[AIM OF THE TASK]: Further down are entries; set down exactly and only the lines from the one with "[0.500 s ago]" up to and including the one with "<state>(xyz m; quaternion", dropping each picture.
DATA PROVIDED Block Start
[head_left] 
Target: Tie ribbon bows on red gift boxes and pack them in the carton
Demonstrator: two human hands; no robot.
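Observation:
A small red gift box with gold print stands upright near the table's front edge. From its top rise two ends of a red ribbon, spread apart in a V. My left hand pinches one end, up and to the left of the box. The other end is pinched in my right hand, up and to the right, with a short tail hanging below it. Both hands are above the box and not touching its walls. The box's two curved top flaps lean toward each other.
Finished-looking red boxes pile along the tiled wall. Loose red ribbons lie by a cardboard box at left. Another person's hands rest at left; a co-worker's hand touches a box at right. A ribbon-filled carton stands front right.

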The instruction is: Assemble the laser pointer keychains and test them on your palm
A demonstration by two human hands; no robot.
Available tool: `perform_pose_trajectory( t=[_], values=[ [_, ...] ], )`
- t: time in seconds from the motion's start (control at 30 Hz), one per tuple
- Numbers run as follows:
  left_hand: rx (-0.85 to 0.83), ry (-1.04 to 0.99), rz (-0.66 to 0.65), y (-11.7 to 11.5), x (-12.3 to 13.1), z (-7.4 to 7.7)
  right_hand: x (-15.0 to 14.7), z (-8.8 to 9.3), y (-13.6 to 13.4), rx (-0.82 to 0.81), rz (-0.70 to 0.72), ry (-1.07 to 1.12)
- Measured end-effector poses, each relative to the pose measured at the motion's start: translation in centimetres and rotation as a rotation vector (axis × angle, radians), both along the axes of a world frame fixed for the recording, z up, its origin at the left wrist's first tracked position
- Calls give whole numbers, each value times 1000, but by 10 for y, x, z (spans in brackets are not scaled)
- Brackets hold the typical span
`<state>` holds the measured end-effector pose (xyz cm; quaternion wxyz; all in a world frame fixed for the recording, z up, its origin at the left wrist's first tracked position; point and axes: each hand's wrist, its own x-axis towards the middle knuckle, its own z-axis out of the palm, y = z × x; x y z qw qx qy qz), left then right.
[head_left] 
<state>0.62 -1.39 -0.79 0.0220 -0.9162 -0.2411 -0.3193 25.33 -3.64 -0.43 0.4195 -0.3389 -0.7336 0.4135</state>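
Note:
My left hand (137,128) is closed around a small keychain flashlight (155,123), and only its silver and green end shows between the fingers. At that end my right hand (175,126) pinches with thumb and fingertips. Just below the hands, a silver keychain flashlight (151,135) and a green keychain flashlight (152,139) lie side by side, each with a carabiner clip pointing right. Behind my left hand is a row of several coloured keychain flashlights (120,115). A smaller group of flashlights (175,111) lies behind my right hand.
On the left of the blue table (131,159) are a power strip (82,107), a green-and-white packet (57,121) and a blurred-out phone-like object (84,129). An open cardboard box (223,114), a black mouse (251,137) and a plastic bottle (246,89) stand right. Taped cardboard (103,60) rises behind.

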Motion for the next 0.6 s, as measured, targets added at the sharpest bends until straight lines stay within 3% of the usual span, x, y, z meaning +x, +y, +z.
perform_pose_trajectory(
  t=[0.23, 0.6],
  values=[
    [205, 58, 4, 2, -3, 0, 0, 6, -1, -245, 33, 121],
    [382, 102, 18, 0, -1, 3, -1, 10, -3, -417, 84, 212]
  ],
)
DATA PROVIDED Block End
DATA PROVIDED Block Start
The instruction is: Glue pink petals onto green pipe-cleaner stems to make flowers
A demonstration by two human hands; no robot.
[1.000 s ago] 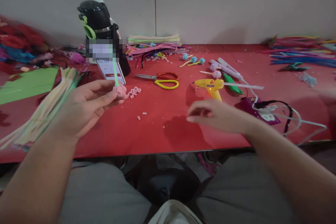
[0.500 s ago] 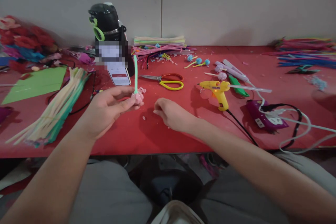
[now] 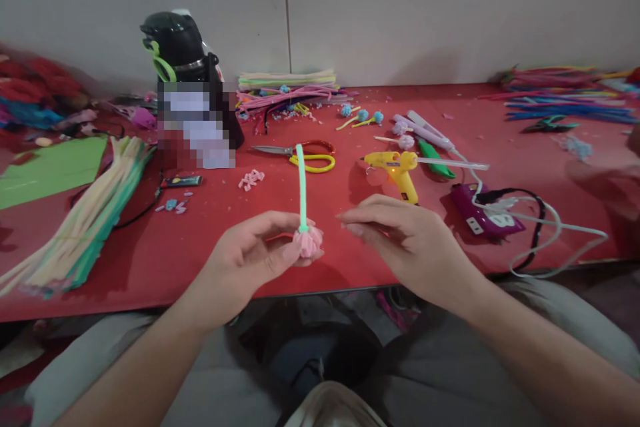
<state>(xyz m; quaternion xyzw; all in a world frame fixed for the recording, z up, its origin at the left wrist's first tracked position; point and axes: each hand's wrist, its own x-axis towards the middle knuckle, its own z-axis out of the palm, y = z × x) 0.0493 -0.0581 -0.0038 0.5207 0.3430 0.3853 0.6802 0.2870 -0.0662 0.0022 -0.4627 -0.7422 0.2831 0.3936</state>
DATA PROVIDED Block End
[SOLUTION]:
[0.500 s ago] 
[now] 
<state>(xyz m; quaternion xyzw; all in a world frame fixed for the recording, z up, its origin at the left wrist's first tracked position; point and axes: each hand's wrist, its own x-axis towards the middle knuckle, its own z-axis out of the palm, y = z × x) 0.0493 -0.0581 -0.0038 0.5207 0.3430 0.3853 0.6802 0.2870 -0.0662 0.0022 -0.4627 -0.7422 0.2831 0.3936</state>

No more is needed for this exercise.